わたくしの魔法が全部効かなかったのですよ!
このガブラス家の次期当主である、このわたくしの魔法が……!
ありえませんわ!」
「だってよ、チビ竜。
アンタのこと、ほめてくれているみたい」
「ふっふっふ、どうやらこの街でも、竜神アイーダ様の強さが知られてしまったようなのだ!」
アイーダはわざとらしく目を閉じて格好つけていた。
しかし、口の周りにはべっとりと肉汁がついているので、まったく格好よくない。
「りゅう、じん……?
何を言ってますの、この子は?
あなたはリザードマンか何かではなくて?」
「トカゲ人間といっしょにするでないのだ!
我は正真正銘の竜神なのだ!!」
そう宣言しているアイーダは、やはり口の周りに肉汁がついたままで、竜神としての威厳も何もなかった。

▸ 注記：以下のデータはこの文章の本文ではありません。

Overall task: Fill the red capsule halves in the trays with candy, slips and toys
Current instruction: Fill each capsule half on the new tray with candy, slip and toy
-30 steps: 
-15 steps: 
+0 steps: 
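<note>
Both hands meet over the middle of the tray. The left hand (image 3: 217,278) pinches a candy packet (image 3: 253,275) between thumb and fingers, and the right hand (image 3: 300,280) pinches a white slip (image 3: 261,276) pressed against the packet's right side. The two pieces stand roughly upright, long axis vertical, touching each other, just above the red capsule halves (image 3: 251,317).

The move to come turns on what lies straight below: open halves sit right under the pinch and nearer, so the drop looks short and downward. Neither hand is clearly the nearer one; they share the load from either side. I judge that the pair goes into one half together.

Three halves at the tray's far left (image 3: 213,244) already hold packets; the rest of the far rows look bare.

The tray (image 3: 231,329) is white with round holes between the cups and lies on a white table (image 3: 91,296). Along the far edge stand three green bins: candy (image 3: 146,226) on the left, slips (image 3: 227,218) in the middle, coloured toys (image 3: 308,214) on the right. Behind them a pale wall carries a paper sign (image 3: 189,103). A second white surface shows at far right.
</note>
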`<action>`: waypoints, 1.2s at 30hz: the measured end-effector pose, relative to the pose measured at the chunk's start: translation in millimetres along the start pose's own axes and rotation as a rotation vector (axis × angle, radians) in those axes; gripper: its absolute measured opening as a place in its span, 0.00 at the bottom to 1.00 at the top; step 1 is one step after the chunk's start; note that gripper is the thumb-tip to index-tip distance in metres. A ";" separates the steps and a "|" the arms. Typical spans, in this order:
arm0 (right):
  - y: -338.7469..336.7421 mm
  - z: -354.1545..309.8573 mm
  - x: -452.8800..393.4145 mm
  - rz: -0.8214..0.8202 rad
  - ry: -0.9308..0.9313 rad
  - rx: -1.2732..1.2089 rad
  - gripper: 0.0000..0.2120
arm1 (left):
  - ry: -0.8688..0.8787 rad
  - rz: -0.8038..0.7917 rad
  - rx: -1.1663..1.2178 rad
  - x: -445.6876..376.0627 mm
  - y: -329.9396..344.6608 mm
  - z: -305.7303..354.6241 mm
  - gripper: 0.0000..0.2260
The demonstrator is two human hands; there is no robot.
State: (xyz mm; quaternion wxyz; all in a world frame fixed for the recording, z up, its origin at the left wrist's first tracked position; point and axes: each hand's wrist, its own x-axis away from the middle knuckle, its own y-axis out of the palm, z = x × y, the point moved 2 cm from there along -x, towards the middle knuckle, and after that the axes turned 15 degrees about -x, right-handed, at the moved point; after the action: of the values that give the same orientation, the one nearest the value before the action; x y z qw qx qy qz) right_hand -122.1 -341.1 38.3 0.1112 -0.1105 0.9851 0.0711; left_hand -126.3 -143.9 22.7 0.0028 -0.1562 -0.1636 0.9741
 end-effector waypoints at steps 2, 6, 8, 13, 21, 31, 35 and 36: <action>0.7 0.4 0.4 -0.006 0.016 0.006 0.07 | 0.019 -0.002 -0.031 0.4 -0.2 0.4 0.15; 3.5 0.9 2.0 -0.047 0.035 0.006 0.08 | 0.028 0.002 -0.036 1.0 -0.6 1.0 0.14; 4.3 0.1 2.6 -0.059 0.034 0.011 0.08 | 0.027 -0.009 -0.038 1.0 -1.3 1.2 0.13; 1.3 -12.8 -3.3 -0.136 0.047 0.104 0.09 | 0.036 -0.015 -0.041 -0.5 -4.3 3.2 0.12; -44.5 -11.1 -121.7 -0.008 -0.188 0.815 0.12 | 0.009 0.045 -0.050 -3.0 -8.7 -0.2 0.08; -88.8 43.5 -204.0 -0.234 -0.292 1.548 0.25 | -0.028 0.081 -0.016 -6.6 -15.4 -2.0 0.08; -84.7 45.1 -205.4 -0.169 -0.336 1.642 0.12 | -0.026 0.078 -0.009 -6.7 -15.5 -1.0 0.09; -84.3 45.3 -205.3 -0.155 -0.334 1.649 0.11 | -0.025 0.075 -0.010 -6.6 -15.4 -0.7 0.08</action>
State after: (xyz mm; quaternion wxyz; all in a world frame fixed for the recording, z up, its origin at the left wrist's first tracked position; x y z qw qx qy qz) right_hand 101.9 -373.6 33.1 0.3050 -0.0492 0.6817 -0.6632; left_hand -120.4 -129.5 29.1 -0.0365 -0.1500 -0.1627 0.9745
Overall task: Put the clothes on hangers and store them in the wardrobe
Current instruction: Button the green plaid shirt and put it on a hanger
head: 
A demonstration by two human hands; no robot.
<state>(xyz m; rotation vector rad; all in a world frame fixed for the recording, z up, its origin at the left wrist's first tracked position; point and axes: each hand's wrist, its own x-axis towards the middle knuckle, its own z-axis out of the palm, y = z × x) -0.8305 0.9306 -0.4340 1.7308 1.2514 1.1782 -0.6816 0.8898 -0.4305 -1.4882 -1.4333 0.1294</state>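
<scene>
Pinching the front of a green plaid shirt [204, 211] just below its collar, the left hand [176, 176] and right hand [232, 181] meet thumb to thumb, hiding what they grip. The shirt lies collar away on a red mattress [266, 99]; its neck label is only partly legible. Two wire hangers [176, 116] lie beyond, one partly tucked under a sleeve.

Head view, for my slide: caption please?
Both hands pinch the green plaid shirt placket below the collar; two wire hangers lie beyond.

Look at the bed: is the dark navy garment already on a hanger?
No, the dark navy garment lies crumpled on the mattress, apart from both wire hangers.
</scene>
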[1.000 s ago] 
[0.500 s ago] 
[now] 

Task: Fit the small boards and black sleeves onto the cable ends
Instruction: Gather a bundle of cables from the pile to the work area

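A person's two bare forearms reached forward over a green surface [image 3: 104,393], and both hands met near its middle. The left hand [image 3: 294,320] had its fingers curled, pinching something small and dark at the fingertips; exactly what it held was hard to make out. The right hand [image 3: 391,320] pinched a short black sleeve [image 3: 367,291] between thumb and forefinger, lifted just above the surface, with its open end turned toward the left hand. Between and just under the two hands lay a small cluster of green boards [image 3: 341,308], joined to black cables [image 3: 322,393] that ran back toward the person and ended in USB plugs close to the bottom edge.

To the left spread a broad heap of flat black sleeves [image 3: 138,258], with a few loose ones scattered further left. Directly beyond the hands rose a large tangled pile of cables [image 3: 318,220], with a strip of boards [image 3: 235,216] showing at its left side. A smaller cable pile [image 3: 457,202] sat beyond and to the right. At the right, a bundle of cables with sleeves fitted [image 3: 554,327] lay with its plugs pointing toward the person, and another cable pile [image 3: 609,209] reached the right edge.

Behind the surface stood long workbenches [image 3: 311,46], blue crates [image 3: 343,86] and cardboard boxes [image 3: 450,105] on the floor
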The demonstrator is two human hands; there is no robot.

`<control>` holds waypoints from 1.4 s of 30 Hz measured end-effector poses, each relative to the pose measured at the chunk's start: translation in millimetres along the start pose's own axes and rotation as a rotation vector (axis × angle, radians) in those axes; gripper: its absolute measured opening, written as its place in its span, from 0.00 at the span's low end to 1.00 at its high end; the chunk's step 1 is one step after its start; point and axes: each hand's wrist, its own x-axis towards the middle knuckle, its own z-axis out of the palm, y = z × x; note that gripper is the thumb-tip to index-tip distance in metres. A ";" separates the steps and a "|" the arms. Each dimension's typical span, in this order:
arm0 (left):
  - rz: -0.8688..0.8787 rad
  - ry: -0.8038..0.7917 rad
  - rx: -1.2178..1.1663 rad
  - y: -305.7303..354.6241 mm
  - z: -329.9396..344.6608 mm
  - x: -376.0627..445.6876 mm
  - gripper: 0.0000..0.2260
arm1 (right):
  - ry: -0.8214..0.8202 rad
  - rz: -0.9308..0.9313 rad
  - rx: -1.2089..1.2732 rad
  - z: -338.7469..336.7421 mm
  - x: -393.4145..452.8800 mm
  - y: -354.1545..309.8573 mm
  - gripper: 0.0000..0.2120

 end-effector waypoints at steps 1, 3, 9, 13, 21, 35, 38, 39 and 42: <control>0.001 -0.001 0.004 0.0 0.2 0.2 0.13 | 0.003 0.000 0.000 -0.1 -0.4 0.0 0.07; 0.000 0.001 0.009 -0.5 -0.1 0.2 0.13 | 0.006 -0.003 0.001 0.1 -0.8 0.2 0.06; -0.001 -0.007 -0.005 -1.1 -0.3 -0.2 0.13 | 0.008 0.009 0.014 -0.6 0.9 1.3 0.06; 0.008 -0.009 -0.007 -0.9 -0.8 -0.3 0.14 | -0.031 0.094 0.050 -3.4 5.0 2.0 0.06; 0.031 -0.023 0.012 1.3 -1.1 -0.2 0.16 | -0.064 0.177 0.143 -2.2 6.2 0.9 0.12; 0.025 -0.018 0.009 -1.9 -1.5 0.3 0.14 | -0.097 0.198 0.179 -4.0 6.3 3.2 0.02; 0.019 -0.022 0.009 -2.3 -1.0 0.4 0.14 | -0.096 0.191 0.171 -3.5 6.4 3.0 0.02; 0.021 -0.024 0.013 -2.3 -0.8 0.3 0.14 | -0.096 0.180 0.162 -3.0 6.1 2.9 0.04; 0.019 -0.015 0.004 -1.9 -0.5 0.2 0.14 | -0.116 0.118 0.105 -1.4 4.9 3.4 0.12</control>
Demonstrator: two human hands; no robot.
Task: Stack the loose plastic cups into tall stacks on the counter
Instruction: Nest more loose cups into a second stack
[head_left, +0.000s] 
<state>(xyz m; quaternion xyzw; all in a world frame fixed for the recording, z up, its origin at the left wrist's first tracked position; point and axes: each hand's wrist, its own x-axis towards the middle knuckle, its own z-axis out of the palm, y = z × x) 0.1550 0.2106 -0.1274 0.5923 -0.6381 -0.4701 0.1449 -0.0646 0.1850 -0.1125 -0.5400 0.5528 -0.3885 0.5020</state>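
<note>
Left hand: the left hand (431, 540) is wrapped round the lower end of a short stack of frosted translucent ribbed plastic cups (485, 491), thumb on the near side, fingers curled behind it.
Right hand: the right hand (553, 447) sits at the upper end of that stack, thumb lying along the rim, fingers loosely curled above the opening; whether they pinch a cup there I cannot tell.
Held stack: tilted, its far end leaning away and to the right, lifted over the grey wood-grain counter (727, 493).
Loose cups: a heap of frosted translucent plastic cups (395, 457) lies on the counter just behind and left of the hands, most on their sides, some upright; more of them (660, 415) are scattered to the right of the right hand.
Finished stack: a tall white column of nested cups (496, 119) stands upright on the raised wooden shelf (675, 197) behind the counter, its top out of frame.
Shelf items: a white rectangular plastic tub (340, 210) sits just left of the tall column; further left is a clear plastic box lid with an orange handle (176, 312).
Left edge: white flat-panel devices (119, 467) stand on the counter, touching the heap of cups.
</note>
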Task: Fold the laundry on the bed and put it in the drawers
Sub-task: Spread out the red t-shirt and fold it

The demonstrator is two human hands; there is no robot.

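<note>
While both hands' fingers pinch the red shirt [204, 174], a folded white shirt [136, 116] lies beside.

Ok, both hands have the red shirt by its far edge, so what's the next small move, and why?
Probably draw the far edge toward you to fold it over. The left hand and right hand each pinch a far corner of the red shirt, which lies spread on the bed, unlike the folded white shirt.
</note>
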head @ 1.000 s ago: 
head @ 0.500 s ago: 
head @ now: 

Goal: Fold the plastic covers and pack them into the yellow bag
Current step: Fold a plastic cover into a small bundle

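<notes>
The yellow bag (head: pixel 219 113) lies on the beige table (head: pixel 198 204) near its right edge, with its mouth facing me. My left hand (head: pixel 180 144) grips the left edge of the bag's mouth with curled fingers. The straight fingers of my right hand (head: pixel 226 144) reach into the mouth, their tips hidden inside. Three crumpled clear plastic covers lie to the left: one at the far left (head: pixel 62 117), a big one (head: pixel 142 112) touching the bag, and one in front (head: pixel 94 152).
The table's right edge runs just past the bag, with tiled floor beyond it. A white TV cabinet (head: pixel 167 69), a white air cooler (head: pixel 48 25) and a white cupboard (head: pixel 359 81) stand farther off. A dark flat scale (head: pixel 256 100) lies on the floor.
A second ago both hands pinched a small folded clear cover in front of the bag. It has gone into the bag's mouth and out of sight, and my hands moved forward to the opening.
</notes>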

見かねたマイアが隣からそっとアイーダの口元を拭ってあげていた。
「まぁ信じられないのもわかるけど、正真正銘の竜神らしいわよ。
あとで本物の姿を見せてもらったら?」
「そ、そんな……おとぎ話の存在がこんなところに……
しかしそれなら確かに、わたくしの魔法が効かないでしょうけど……」
ジュディはぶつぶつとつぶやきつつ、アイーダをじっと見ていた。
そして、首を傾げている。
アイーダの人の姿は、リーゼよりも幼いからな。
今だって、キレイにしてもらった口元を、またすぐに肉汁を汚してしまっているし。
おとぎ話に出てくるような伝説の存在と言われて、戸惑うのも無理はないだろう。
「むぅ……いいでしょう。
この場では、リーゼさんの言葉がすべて真実だと思うことにしてあげますわ」
「それはどうも」
リーゼはスティック状にカットされたキュウリをかじってから、ニヤっとした笑みをジュディに向けた。
「じゃあ、決闘はあたしの勝ちってことでいいわね?」
「…………!
ま、待ってください、リーゼさん……
決闘はやはり家の者同士が、直接戦うことで成立するものだと思いますわ!」
「なに言ってのよ。
アンタだって代理に合意してたでしょ。
それとも、ガブラス家の人間は決闘のように、大事なときにも嘘をつくの?」
「お相手が竜神なら許可しませんでしたわ!!」
そりゃあそうだ。
ジュディの言い分はわかる。
ちょっと強い人間が、竜神に勝てる道理はないからな。
だけど、決闘の勝敗を覆すのは難しいだろう。
今回の決闘は、証人もいるからね。
「なんてことをジュディは言っているけど、ロウヒーはどう思う?」
「へ……?」
急に話を振られて、スープを掬っていたロウヒーの手が止まる。
「メルクーリ家のご令嬢を、見届け人として連れてきたのは、ジュディでしょ。
まだ言い訳する気?」
「うぅぅ……キィィィィ……!!」
ジュディは苦虫をかみつぶしたような顔をして呻いていた。
貴族の誇りを持っているキャラクターなので、何も言い返せないようだった。
「……わかり、ました。
わたくしの、負けを……
認めますわ……!」
ジュディはがっくりと肩を落として、『負け』という言葉を吐き出していた。
そのジュディを見て、リーゼはいい笑みを浮かべている。
故郷に帰ってきてからいきなり決闘を申し込まれて、モヤモヤしていたものがすっきりしたのだろう。
「ありがと。
じゃあ、ここからは決闘とかなしで、聞きたいことあるんだけどいいかしら?」
「聞きたいこと?」
「チャントマーって商人なんだけど、何か知らない?」
リーゼは、街に戻ってきたときに、俺たちを罠にはめようとしてきた商人のことを尋ねていた。
「あー……あの太鼓腹の商人ですか。
家に来たこともありますが……特に取引はしていませんわね」
「そう。
ロウヒーはどう?
ヤツは、メルクーリと取引してるみたいなことも言ってたけど」
「え、えっと……お父さんが、何個か魔道具を買ったって言ってたような……」
急に話を振られたロウヒーがおどおどした様子で言葉を絞り出していた。
「ふむふむ。
そのくらいか」
「リーゼさん、なぜあんな商人のことを?」
「あたしが街に戻ってきたときにちょっとね。
アンタが昨日来たホテル、あそこでいろいろあって大変だったのよ」
「ほぅ……初めて聞きましたわ
三貴族に手を出した、ということですわね」
「ええ。
この街はあたしたちの家が管理しているから、今まであんなのがのし上がってくることはなかった。
誰かが裏で手を回している可能性があるわ」
「なるほど……そういうことでしたら、わたくしからもお父様たちにお伝えしておきますわ。
ロウヒーさんもよろしいですね?」
「え……あ、は、はい……!」
リーゼはチャントマーの件から、イズン全体の調査をしたかったようだ。
「さて、あとは食事を楽しみながら、聞かせてもらうわ。
イズンで何があったのか」
「リーゼさんも旅の思い出など、聞かせてくださいね」
「た、楽しみ……」
それから三貴族の娘たちを中心に、歓談が始まったのだった。